PROBLEM REQUIREMENTS - The answer must be every entry, given again word for word.

(Records drawn from a dataset)
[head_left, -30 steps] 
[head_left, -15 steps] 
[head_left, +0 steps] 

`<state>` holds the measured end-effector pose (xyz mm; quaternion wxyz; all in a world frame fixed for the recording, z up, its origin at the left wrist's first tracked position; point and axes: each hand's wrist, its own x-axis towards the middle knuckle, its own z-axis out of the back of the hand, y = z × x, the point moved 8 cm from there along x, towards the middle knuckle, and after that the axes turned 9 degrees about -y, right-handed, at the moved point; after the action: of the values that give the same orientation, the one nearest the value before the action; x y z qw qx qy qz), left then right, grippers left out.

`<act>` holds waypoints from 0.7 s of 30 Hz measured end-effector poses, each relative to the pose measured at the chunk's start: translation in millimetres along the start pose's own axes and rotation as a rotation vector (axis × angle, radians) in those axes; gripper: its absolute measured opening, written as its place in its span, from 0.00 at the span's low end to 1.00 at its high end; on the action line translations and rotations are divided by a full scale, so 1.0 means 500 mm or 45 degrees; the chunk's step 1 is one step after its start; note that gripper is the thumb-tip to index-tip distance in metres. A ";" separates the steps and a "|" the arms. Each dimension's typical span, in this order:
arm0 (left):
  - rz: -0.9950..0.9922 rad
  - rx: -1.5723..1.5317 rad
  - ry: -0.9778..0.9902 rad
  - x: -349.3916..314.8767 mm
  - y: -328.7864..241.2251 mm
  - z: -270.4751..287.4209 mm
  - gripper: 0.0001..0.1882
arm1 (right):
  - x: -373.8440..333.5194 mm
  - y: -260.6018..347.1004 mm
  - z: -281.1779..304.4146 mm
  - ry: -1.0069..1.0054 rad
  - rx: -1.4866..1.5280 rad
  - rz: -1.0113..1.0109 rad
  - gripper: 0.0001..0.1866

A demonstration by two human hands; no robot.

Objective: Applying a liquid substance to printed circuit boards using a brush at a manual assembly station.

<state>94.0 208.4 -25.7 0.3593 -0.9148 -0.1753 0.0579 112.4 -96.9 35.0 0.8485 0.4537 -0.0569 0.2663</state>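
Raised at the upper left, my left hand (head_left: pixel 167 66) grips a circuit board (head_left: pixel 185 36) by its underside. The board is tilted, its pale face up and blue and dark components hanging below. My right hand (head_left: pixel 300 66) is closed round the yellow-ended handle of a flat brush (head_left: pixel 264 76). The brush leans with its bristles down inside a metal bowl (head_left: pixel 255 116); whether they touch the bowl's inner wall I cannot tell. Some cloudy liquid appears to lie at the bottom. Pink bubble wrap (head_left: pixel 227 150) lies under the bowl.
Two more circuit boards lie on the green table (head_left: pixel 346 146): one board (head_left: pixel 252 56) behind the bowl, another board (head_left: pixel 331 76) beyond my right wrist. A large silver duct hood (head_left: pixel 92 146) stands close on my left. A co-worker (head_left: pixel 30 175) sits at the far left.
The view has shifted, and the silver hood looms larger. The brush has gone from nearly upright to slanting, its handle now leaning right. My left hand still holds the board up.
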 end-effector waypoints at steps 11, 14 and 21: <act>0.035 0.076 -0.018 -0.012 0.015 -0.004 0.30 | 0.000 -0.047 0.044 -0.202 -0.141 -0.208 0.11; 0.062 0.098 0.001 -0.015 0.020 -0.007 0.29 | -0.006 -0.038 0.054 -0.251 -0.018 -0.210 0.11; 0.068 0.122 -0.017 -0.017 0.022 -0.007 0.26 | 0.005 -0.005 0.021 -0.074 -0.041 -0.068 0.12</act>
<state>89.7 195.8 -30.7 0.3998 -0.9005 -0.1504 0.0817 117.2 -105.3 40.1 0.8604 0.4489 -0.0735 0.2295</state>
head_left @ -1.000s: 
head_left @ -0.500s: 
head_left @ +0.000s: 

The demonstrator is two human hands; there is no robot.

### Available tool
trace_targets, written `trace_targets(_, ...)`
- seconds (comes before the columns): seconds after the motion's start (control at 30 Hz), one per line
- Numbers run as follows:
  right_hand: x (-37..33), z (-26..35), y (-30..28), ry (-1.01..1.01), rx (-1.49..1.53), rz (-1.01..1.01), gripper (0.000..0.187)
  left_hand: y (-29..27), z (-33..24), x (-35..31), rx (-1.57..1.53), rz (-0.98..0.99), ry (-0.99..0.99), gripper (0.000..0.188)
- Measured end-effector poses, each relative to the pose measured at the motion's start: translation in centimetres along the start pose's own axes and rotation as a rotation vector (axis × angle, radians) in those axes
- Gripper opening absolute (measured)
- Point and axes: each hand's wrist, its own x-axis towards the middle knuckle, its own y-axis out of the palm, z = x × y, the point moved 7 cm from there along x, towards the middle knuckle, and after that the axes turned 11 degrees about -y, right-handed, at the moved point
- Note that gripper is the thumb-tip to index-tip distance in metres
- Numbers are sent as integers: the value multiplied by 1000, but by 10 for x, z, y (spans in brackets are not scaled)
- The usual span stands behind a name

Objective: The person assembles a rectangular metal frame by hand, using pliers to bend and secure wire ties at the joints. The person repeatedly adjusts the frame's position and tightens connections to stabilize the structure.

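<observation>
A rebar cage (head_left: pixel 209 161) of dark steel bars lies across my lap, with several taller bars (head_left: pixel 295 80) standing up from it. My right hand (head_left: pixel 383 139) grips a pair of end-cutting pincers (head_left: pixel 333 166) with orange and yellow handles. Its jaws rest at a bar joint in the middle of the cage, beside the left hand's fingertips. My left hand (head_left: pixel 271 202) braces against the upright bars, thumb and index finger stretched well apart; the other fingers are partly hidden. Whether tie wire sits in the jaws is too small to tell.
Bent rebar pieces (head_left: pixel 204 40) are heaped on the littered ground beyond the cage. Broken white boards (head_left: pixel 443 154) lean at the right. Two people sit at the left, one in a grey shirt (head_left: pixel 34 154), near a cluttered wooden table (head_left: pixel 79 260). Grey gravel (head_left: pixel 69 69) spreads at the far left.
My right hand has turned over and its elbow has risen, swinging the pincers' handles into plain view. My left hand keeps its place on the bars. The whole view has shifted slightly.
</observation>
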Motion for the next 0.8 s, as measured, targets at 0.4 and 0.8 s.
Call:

REPLY -
[head_left, -30 steps] 
[head_left, -15 steps] 
[head_left, +0 steps] 

`<state>` holds the measured end-effector pose (xyz mm; quaternion wxyz; all in a world frame fixed for the recording, z up, its origin at the left wrist's first tracked position; point and axes: each hand's wrist, its own x-axis towards the middle knuckle, its own z-axis out of the back of the hand, y = z × x, the point moved 8 cm from there along x, towards the middle knuckle, and after that the axes turned 9 degrees about -y, right-handed, at the moved point; after the action: of the values that give the same orientation, the one nearest the value before the action; x y z qw qx qy qz), left then right, grippers left out.

`<act>` holds waypoints from 0.7 s of 30 Hz measured end-effector poses, each relative to the pose measured at the chunk's start: translation in millimetres along the start pose's own axes and rotation as a rotation vector (axis × angle, radians) in those axes; gripper: its absolute measured opening, written as its place in its span, from 0.00 at the span's low end to 1.00 at its high end; on the action line translations and rotations are divided by a full scale, so 1.0 means 500 mm or 45 degrees; the chunk's step 1 is one step after its start; note that gripper is the thumb-tip to index-tip distance in metres. A ";" separates the steps and a "|" the arms. Each dimension's typical span, in this order:
arm0 (left):
  - rz: -0.9950..0.9922 rad
  - rx: -1.5723..1.5317 rad
  - ry: -0.9778..0.9902 rad
  - x: -349.3916..314.8767 mm
  - y: -328.7864..241.2251 mm
  - z: -270.4751..287.4209 mm
  - gripper: 0.0001..0.1882
arm1 (right):
  - x: -373.8440..333.5194 mm
  - y: -260.6018..347.1004 mm
  - z: -281.1779..304.4146 mm
  - ry: -1.0069..1.0054 rad
  - rx: -1.4866..1.5280 rad
  - rz: -1.0113..1.0109 rad
  - gripper: 0.0001..0.1866

A demonstration by two human hands; no robot.

Objective: Applying a liquid substance to printed circuit boards using a brush at a manual assembly station.

<state>94.0 208.4 -25.7 0.3593 -0.9148 -0.1753 0.0579 112.4 -96.9 35.0 0.8485 0.4537 -0.0569 0.2663</state>
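Raised at the upper left, my left hand (head_left: pixel 167 66) grips a circuit board (head_left: pixel 185 36) by its underside. The board is tilted, its pale face up and blue and dark components hanging below. My right hand (head_left: pixel 300 66) is closed round the yellow-ended handle of a flat brush (head_left: pixel 264 76). The brush leans with its bristles down inside a metal bowl (head_left: pixel 255 116); whether they touch the bowl's inner wall I cannot tell. Some cloudy liquid appears to lie at the bottom. Pink bubble wrap (head_left: pixel 227 150) lies under the bowl.
Two more circuit boards lie on the green table (head_left: pixel 346 146): one board (head_left: pixel 252 56) behind the bowl, another board (head_left: pixel 331 76) beyond my right wrist. A large silver duct hood (head_left: pixel 92 146) stands close on my left. A co-worker (head_left: pixel 30 175) sits at the far left.
The view has shifted, and the silver hood looms larger. The brush has gone from nearly upright to slanting, its handle now leaning right. My left hand still holds the board up.
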 end-effector waypoints at steps 11, 14 and 21: <act>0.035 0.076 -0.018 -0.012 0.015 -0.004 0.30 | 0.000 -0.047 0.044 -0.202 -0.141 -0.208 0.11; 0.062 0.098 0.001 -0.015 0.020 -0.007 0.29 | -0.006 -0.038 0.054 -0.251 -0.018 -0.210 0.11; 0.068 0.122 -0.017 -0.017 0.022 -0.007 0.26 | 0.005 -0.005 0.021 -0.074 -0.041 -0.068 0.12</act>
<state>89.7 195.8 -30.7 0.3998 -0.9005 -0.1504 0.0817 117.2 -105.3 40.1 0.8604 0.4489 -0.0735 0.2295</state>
head_left @ -1.000s: 
head_left @ -0.500s: 
head_left @ +0.000s: 

The demonstrator is two human hands; there is no robot.

### Available tool
trace_targets, written `trace_targets(_, ...)`
- seconds (comes before the columns): seconds after the motion's start (control at 30 Hz), one per line
- Numbers run as follows:
  right_hand: x (-37..33), z (-26..35), y (-30..28), ry (-1.01..1.01), rx (-1.49..1.53), rz (-1.01..1.01), gripper (0.000..0.187)
  left_hand: y (-29..27), z (-33..24), x (-35..31), rx (-1.57..1.53), rz (-0.98..0.99), ry (-0.99..0.99), gripper (0.000..0.188)
- Measured end-effector poses, each relative to the pose measured at the motion's start: translation in centimetres along the start pose's own axes and rotation as a rotation vector (axis × angle, radians) in those axes
- Gripper opening absolute (measured)
- Point and axes: each hand's wrist, its own x-axis towards the middle knuckle, its own y-axis out of the palm, z = x × y, the point moved 7 cm from there along x, towards the middle knuckle, and after that the axes turned 11 degrees about -y, right-handed, at the moved point
- Note that gripper is the thumb-tip to index-tip distance in metres
- Numbers are sent as integers: the value multiplied by 1000, but by 10 for x, z, y (spans in brackets are not scaled)
- The usual span stands behind a name

Objective: The person assembles a rectangular metal frame by hand, using pliers to bend and secure wire ties at the joints. The person repeatedly adjusts the frame's position and tightens connections to stabilize the structure.

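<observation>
A rebar cage (head_left: pixel 209 161) of dark steel bars lies across my lap, with several taller bars (head_left: pixel 295 80) standing up from it. My right hand (head_left: pixel 383 139) grips a pair of end-cutting pincers (head_left: pixel 333 166) with orange and yellow handles. Its jaws rest at a bar joint in the middle of the cage, beside the left hand's fingertips. My left hand (head_left: pixel 271 202) braces against the upright bars, thumb and index finger stretched well apart; the other fingers are partly hidden. Whether tie wire sits in the jaws is too small to tell.
Bent rebar pieces (head_left: pixel 204 40) are heaped on the littered ground beyond the cage. Broken white boards (head_left: pixel 443 154) lean at the right. Two people sit at the left, one in a grey shirt (head_left: pixel 34 154), near a cluttered wooden table (head_left: pixel 79 260). Grey gravel (head_left: pixel 69 69) spreads at the far left.
My right hand has turned over and its elbow has risen, swinging the pincers' handles into plain view. My left hand keeps its place on the bars. The whole view has shifted slightly.
</observation>
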Motion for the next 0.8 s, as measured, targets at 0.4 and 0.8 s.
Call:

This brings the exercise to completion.